= Sargodha cricket team =

Cricket team

Sargodha cricket team was a first-class cricket team representing Sargodha Division in Punjab Province in Pakistan. They competed in Pakistan's first-class tournaments between 1961–62 and 2002–03.

==1960s and 1970s==
Sargodha played their inaugural first-class match in the Quaid-i-Azam Trophy in 1961–62, defeating Peshawar by an innings. Saleem Akhtar, who later captained Sargodha, took 2 for 7 and 5 for 34. They did not win again until their first match in 1969–70, when they beat Lahore A by five wickets, Sherandaz Khan taking 11 for 86. Draws in their next two group matches enabled Sargodha to progress to the Quaid-i-Azam Trophy semi-finals, where they were beaten by Public Works Department. Sargodha beat Peshawar again in 1970–71, the captain, Humayun Farkhan, scoring 38 (second-top score) and 36 (top score) and taking 3 for 19 and 5 for 27 in a low-scoring match.

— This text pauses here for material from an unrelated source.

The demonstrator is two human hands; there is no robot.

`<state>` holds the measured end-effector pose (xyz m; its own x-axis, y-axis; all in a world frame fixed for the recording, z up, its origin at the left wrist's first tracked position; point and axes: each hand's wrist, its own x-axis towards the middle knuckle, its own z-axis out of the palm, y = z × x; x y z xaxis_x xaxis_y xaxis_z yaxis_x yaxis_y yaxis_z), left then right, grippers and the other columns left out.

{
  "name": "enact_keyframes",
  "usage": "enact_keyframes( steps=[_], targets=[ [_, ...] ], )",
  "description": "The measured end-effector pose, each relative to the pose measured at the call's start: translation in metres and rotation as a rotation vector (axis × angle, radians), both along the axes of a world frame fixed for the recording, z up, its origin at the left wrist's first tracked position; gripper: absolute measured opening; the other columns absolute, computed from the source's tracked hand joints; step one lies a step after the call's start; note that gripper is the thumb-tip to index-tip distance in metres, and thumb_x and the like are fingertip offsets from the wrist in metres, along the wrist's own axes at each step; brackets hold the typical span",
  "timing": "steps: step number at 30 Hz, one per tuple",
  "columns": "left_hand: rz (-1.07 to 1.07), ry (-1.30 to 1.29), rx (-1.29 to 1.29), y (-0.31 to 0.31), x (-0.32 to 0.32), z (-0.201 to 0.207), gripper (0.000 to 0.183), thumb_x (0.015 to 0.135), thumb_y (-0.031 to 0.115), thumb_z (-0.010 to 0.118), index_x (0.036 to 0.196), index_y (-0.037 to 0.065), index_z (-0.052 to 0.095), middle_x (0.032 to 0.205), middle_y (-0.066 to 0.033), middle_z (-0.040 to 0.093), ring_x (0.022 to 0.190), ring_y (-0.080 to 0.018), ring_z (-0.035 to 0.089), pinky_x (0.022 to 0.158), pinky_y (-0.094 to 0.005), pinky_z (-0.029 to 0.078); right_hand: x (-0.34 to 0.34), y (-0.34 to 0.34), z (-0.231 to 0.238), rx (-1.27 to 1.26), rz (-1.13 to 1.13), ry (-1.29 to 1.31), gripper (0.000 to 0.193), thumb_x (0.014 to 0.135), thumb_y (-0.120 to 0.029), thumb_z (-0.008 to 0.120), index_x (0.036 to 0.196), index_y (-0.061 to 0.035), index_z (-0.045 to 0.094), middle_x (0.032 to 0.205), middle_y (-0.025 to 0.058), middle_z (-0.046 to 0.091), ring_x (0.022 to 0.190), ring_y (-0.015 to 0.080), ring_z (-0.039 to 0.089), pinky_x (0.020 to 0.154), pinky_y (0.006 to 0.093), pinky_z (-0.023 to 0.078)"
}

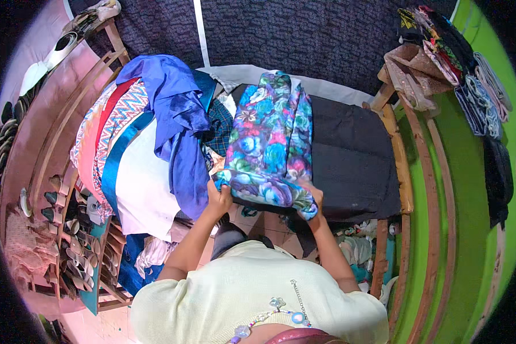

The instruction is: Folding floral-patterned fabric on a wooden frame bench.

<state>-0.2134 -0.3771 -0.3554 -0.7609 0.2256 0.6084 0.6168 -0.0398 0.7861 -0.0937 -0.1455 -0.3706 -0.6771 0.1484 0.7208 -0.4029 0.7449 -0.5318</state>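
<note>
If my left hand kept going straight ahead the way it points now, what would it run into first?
The left hand already grips the near edge of the floral cloth. Going straight on, it would probably push into that cloth first, though the blue garment hangs close beside it; depth is unclear.

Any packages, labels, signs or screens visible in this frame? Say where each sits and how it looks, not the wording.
None that can be made out. Only cloth shows: both hands hold a floral garment on a black-covered table, with a clothes pile at the left.
</note>
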Motion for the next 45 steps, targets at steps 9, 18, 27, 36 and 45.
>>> enact_keyframes(
  steps=[9,18,27,36,45],
  targets=[
    [-0.064,-0.399,-0.354,0.011,-0.029,0.038,0.04,0.087,0.035,0.04,0.107,0.0,0.038,0.09,-0.0167,0.051,0.085,-0.0255,0.05,0.078,-0.0337,0.038,-0.012,-0.007,0.021,-0.545,-0.213,-0.539,0.035,0.074,-0.027,0.061,0.092,0.0032,0.054,0.086,0.0151,0.06,0.08,0.0255,0.057,0.071,0.0348,0.043],
    [-0.202,-0.416,-0.357,0.008,-0.042,-0.003,0.082,0.071,0.034,0.064,0.127,-0.001,0.015,0.12,-0.0235,0.033,0.114,-0.0293,0.033,0.096,-0.036,0.026,-0.018,-0.013,-0.005,-0.559,-0.415,-0.448,0.061,0.079,-0.027,0.058,0.122,0.0032,0.028,0.117,0.023,0.042,0.106,0.0322,0.043,0.091,0.0377,0.032],
    [-0.205,0.133,-0.73,-0.026,-0.026,0.007,0.081,0.048,0.005,0.073,0.121,0.018,0.042,0.13,-0.0155,0.025,0.118,-0.0339,0.032,0.095,-0.0383,0.034,0.012,0.024,0.009,-0.027,-0.454,-0.325,0.036,0.075,0.002,0.045,0.11,-0.0076,0.047,0.114,0.0154,0.041,0.105,0.0337,0.041,0.089,0.0402,0.033],
    [-0.249,0.041,-0.713,-0.018,-0.034,0.021,0.071,0.054,0.002,0.07,0.119,0.018,0.045,0.126,-0.0109,0.035,0.112,-0.0315,0.039,0.091,-0.0378,0.037,-0.01,0.034,0.039,0.205,-0.265,-0.565,0.063,0.068,0.007,0.05,0.124,-0.0211,0.039,0.132,0.011,0.027,0.122,0.0322,0.026,0.1,0.0448,0.021],
    [-0.317,0.352,-0.669,-0.012,-0.036,0.048,0.044,0.058,0.015,0.066,0.101,0.012,0.057,0.115,-0.0085,0.049,0.115,-0.0292,0.037,0.101,-0.0463,0.019,-0.015,0.033,0.021,0.116,-0.066,-0.285,0.031,0.072,-0.015,0.057,0.101,-0.0047,0.057,0.111,0.0118,0.053,0.118,0.0248,0.037,0.102,0.0478,0.013]
  ],
)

They reached the semi-finals of the Punjab Tournament in 1973-74 and 1974–75, then in 1975-76 two first-innings leads were enough to get them into the final, but they lost to Lahore A. They had their second innings victory in the BCCP Patron's Trophy in 1975-76 when Jalal Akbar took 11 for 59 against Pakistan Air Force. They won again by an innings in the BCCP Patron's Trophy in 1977–78 against the short-lived team from the Pakistan Security Printing Corporation.

==1980s to 2000s==
In 1984-85 they won three of their four group matches in the BCCP Patron's Trophy and finished at the top of their group, but lost in the semi-final by 32 runs to Rawalpindi. The captain, Arshad Pervez, hit three centuries, two of them in the semi-final, and finished with 492 runs in the five matches at an average of 70.28, while Aziz-ur-Rehman, with 34 wickets at 15.35, was the leading wicket-taker in the competition.

They next reached the finals of a competition in 1992–93, when they played off in the final of the Quaid-i-Azam Trophy, losing to Karachi Whites by an innings. Akram Raza, with 43 wickets at 18.90, was the leading wicket-taker in the competition. However, Sargodha finished winless at the bottom of the table in 1994-95 and lost their first-class status for three seasons.

They returned to first-class competition in 1998–99, but struggled to win matches. In 2002-03 they won only one of their five group matches, but it was enough to enable them to participate in the pre-quarter-finals of the Quaid-i-Azam Trophy, where they beat Lahore Whites. They were unlucky in their quarter-final against Rawalpindi. In a match ruined by rain they made 365 for 3 declared, the captain, Mohammad Hafeez, scoring a century, and had Rawalpindi 170 for 4 when play ended and Rawalpindi were declared the winners on run-rate. It was Sargodha's last first-class match.

==Current status==
Faisalabad is about 80 kilometres south-east of Sargodha, on the other side of the Chenab River, so when Sargodha were one of six regional teams that were absorbed by stronger teams for the 2003–04 season, they merged with Faisalabad, who then proceeded to win the Quaid-i-Azam Trophy that season for the first time. Since Sargodha lost first-class status they have continued to compete in the annual Inter-District Senior Tournament against other teams from the Faisalabad region.

==Playing record==
Overall Sargodha played 163 matches in various first-class tournaments, winning 28, losing 56 and drawing 79. They also played 70 List A matches, winning 13 and losing 56, with one no-result.

Most of Sargodha's home matches were staged at the Sports Stadium in Sargodha, which is now used for some of Faisalabad's home matches. It is also still used by Sargodha senior and junior teams in sub-first-class competitions.

==Individual records==
Sargodha's highest individual score was 394, by Naved Latif against Gujranwala in 2000–01. It was the tenth-highest score in the history of first-class cricket. Sargodha's total of 721 was their highest.

The best bowling figures were 8 for 25 by Naeem Khan in 1986–87. State Bank of Pakistan needed only 119 to win, but Khan bowled them out for 54. The best match figures were 13 for 78 (7 for 47 and 6 for 31) by Aziz-ur-Rehman in a 268-run victory over Karachi Whites in 1989–90.